Entangled states from simple quantum graphs
Alison A. Silva, D. Bazeia, Fabiano M. Andrade
TL;DR
The paper addresses how to generate and control entanglement between two open quantum graphs by using a coherent controlled scattering operation that ties the entanglement to graph topology and tunable parameters. The authors model two QGs with two leads and derive explicit conditions for maximal entanglement, showing that maximal EE occurs when $|r_A|^2 = |t_A|^2 = \tfrac{1}{2}$ and appropriate relations hold for Bob’s amplitudes; introducing a controlled phase $\varphi$ enables a controlled-$Z$-like operation with maximal entanglement under $\varphi = (2n+1)\pi$. They illustrate gate realizations on a star graph $S_4$ and map parameter choices to identity, Pauli, and Hadamard gates, and they analyze a two-graph setup to map the EE landscape as a function of wave numbers and phase. The work suggests experimental feasibility with microwave networks and outlines avenues for extending the framework to multi-graph and multi-lead configurations, highlighting the potential of QG-based entanglement generation as a complementary quantum-information resource.
Abstract
Entanglement is a fundamental resource for many applications in quantum information processing.

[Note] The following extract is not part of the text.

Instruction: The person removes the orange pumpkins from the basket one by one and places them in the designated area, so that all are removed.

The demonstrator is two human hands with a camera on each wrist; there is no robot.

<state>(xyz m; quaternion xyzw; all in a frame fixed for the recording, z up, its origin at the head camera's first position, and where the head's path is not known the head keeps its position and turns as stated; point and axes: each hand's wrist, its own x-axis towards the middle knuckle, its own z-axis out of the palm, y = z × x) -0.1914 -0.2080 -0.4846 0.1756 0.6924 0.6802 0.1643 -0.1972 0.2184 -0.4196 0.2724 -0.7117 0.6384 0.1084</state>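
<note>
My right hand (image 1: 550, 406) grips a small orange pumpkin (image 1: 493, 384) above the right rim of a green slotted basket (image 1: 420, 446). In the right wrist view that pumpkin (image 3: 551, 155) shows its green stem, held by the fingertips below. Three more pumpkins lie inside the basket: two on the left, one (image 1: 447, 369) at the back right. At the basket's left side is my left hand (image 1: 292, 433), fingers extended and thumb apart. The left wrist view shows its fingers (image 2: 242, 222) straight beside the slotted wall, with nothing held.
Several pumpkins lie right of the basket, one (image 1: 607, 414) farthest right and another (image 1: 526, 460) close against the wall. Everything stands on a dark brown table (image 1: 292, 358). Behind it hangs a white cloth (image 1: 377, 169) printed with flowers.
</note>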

Here, we investigate how quantum transport in simple quantum graphs, modeled as controlled two-level quantum systems, can be utilized to generate entangled states through coherent control operations between two simple quantum graphs. A controlled operation is defined such that the scattering behavior of one quantum graph dynamically modifies the other. Our analysis reveals the precise conditions under which maximal entanglement or separability arises, including configurations that can be implemented via phase shifts in graph structures. Our findings demonstrate that the maximal entanglement in this system is closely related to recent results on randomized quantum graphs. These results provide new pathways for engineering entanglement using simple quantum graphs and suggest experimental feasibility using microwave networks.